Sales During Pre-Settlement Period Sample Clauses

Sales During Pre-Settlement Period. Notwithstanding anything herein to the contrary, if at any time on or after the time of execution of this Agreement by the Company and an applicable Purchaser, through, and including the time immediately prior to the Closing (the “Pre-Settlement Period”), such Purchaser sells to any Person all, or any portion, of any shares of Common Stock to be issued hereunder to such Purchaser at the Closing (collectively, the “Pre-Settlement Shares”), such Purchaser shall, automatically hereunder (without any additional required actions by such Purchaser or the Company), be deemed to be unconditionally bound to purchase, and the Company shall be deemed unconditionally bound to sell, such Pre-Settlement Shares to such Purchaser at the Closing; provided, that the Company shall not be required to deliver any Pre-Settlement Shares to such Purchaser prior to the Company’s receipt of the purchase price of such Pre-Settlement Shares hereunder; and provided further that the Company hereby acknowledges and agrees that the forgoing shall not constitute a representation or covenant by such Purchaser as to whether or not during the Pre-Settlement Period such Purchaser shall sell any shares of Common Stock to any Person and that any such decision to sell any shares of Common Stock by such Purchaser shall solely be made at the time such Purchaser elects to effect any such sale, if any.

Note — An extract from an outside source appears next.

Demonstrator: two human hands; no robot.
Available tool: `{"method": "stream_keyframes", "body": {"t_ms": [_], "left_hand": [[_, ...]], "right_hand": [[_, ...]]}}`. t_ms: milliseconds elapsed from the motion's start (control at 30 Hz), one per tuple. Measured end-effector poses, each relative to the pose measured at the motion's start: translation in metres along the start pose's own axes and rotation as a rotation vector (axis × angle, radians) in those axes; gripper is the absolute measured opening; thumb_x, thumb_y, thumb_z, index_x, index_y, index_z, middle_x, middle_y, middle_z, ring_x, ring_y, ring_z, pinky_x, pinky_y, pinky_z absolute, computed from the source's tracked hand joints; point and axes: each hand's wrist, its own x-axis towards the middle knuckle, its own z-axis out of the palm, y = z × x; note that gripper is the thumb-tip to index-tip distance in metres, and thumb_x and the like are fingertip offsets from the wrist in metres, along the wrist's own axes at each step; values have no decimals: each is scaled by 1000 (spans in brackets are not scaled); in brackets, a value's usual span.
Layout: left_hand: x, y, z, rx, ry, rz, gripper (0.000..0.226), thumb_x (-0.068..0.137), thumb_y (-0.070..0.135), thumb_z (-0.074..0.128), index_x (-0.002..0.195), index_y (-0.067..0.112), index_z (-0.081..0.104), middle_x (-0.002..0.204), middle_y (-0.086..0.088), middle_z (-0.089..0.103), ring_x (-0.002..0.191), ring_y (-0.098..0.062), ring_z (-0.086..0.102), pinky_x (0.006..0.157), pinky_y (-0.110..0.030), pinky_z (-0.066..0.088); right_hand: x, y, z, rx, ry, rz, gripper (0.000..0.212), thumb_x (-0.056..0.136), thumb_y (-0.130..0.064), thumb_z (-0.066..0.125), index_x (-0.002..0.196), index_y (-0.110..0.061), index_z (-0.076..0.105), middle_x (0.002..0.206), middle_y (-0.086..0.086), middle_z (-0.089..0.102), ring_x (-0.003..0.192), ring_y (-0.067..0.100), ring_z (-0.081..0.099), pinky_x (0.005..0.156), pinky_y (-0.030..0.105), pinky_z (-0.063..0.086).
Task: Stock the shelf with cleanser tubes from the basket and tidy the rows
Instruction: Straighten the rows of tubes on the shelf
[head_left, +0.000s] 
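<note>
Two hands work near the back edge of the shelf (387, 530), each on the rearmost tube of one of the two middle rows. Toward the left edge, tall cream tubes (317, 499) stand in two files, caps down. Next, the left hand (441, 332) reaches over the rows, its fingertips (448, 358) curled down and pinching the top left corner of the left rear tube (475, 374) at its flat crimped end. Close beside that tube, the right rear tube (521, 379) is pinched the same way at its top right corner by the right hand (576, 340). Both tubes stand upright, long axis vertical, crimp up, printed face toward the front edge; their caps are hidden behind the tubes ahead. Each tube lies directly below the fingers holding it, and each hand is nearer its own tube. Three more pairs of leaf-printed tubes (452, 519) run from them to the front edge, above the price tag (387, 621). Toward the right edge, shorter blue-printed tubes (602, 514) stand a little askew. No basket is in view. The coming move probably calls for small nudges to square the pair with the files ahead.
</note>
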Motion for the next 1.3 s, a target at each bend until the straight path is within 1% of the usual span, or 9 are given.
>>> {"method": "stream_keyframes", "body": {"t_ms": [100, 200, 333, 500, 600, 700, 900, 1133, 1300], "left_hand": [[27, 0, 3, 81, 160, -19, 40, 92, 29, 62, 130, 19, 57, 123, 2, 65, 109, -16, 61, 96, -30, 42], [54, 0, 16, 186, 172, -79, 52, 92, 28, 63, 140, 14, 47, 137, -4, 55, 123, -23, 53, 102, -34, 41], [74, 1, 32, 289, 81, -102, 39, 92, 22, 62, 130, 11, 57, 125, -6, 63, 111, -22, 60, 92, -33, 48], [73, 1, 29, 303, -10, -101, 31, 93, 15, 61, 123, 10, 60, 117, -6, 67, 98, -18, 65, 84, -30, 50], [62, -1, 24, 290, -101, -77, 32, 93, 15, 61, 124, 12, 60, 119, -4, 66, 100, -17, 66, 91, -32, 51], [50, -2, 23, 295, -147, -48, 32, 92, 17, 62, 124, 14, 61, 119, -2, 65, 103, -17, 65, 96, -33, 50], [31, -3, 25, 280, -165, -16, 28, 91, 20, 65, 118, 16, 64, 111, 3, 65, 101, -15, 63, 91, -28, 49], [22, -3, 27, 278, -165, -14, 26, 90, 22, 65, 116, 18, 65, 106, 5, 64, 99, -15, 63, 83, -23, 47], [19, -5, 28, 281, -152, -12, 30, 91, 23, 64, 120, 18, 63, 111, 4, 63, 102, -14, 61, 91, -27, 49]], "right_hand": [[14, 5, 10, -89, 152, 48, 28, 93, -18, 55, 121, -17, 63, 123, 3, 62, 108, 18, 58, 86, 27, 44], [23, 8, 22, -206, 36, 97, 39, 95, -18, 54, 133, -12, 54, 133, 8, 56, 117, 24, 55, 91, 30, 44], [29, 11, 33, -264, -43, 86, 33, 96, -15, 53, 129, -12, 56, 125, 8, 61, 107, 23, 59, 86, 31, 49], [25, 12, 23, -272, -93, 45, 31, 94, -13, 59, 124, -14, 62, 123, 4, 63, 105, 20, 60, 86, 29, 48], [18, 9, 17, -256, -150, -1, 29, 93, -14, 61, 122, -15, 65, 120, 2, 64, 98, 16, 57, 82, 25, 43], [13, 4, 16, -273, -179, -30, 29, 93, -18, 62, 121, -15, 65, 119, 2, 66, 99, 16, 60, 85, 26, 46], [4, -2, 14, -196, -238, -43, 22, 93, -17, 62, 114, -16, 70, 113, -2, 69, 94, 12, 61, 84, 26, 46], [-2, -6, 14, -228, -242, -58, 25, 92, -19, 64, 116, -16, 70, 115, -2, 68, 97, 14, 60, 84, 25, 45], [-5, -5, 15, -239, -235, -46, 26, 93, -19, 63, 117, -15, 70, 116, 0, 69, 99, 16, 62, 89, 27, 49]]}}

Sales During Pre-Settlement Period. If at any time on or after the time of execution of the underwriting agreement with respect to the Current Offering by the Company and the Underwriter, through and including the time immediately prior to the Closing (the “Pre-Settlement Period”), the Holder sells to any Person all, or any portion, of any Common Shares (and/or any Common Shares issuable upon exercise of any warrants to be otherwise acquired by the Holder in the Current Offering), in each case, pursuant to allocations by the Underwriter to the Holder in the Current Offering (collectively, the “Pre-Settlement Shares”), the Holder shall automatically hereunder (without any additional required actions by the Company or the Holder (other than one or more exercise notices with respect to the Pre-Settlement Shares issuable upon exercise of any warrants, to otherwise be acquired by the Holder in the Current Offering)), be deemed to be unconditionally bound to purchase, and the Company shall be deemed unconditionally bound to sell, such Pre-Settlement Shares to be acquired by the Holder at the closing of the Current Offering; provided, that the Company shall not be required to deliver any Pre-Settlement Shares to the Holder prior to the Company’s receipt of the purchase price of such Pre-Settlement Shares; and provided further that the Company hereby acknowledges and agrees that the forgoing shall not constitute a representation or covenant by the Holder as to whether or not during the Pre-Settlement Period the Holder shall sell any Pre-Settlement Shares to any Person and that any such decision to sell any Pre-Settlement Shares by the Holder shall be made, in the sole discretion of such Investor, at the time the Holder elects to effect any such sale, if any.